Content warNing: SELF-HARM

Dearest S.,

Do you remember the blue glitter? I will never again be able to walk through a craft store’s glitter aisle, without grateful tears burning the corners of my eyes. Sun-sparkles blurring my vision. 

We were sixteen and seventeen, precisely eleven months apart in age, and I sent you an envelope full of glitter in the mail. I have to assume a love letter was included as well— I was known for fifteen page, blissed out missives. Shortly after I sent the blue glitter, life turned particularly desperate for you, burning your tender nerves more than they could take. You cracked an x-acto blade open, dagger spit forth from bright orange sheath. You sobbed, holding it to your left wrist. You pressed the aluminum shark’s tooth into your wrist’s pale flesh— practicing— dragged it lightly across your skin, a thin red line left behind.

Then, an act of the divine, an act of chance that’s enough to set teeth chattering. The envelope I’d recently sent came spilling down from the shelf above, blue glitter exploding onto your palms, your thighs, your knees. You pressed your hands to your tear-streaked face, turned even your cherub cheeks into sparkling blue.

Robin, you thought then. Robin. And that was it. You could not leave me. That’s how you always told the story. You clicked the aluminum dagger back into its sheath, away, away from your slender, precious wrists.

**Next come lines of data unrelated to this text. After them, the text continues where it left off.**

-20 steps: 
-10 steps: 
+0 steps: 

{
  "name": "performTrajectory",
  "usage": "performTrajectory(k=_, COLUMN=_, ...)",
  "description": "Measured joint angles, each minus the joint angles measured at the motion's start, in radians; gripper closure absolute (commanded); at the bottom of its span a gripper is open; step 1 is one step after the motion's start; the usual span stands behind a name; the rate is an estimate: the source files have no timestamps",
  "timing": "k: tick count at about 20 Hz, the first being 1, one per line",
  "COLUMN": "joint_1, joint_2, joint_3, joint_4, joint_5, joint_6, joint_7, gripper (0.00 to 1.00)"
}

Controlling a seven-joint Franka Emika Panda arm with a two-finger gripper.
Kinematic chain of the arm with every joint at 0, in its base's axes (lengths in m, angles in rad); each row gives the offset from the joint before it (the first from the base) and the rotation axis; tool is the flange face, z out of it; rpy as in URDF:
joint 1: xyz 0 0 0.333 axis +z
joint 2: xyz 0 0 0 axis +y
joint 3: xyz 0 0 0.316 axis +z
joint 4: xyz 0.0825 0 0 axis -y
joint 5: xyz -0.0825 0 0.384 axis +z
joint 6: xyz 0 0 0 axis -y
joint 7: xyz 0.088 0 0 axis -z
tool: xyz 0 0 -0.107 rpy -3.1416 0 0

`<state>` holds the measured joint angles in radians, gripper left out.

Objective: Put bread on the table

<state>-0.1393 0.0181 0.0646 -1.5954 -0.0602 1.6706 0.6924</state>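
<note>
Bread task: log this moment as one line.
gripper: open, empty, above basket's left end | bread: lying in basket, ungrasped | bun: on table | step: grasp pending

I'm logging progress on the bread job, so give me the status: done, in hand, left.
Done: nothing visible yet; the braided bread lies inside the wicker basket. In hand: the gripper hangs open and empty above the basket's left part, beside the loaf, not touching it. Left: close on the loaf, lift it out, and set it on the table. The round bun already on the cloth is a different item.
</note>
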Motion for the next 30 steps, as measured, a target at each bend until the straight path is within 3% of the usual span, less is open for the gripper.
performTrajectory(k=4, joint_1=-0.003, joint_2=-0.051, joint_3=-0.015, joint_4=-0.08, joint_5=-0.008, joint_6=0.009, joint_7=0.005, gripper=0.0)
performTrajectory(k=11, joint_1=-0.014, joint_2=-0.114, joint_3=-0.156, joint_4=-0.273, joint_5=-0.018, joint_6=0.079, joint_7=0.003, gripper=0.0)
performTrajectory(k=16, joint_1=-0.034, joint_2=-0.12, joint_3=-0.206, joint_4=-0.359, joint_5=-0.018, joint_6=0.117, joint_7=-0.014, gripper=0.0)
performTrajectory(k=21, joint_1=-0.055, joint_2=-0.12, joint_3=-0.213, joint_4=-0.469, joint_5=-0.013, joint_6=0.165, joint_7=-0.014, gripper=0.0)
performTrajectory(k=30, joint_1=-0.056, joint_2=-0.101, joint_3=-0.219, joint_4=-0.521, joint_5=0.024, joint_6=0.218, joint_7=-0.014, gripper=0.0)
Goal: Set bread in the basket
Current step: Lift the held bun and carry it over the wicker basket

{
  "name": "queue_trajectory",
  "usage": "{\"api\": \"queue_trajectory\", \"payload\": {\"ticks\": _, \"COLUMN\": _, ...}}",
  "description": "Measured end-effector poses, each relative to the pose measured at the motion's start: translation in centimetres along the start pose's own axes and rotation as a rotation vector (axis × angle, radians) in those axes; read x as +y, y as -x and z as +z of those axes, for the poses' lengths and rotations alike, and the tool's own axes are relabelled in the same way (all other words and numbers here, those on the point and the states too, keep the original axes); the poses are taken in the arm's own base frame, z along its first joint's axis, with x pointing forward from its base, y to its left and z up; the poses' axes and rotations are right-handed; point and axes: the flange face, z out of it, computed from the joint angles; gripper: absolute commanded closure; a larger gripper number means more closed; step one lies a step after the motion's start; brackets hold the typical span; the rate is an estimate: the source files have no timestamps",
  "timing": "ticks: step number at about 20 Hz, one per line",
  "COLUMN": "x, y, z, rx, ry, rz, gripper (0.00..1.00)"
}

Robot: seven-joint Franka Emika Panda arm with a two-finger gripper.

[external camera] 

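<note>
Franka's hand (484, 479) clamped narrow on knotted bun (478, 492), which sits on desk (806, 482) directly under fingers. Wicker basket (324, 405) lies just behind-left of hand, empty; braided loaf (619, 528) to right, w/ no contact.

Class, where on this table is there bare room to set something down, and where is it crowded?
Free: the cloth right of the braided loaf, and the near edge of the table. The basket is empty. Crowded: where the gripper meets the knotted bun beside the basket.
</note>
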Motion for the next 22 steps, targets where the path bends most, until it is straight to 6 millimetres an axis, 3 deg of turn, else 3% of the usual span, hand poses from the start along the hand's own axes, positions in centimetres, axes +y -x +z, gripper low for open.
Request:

Somehow, it’s now twenty-five years later, and you are still my favorite person in the world. And I’m sick again, only it could be fatal this time, not just excruciating. You write every day, tell me about your new plants, your dissertation, your nieces. You send postcards in the mail, made from giant puzzle pieces— sea creatures on the front, your swoop-swirl handwriting on the back. I send postcards to you and your nieces, flower faeries and dancing sprites to remind them to dream.

Today, I dissected my apartment, portioning its contents out to the people I love. I wish someone had told me to write my Last Will and Testament when I was healthy, because writing it while sick is just scary. Just blisteringly sad. I’m curled turtle in bed when you write and say: The idea of having your physical stuff with me, if I can no longer have physical you, makes me very happy. I’m so glad to be in this messy life with you. 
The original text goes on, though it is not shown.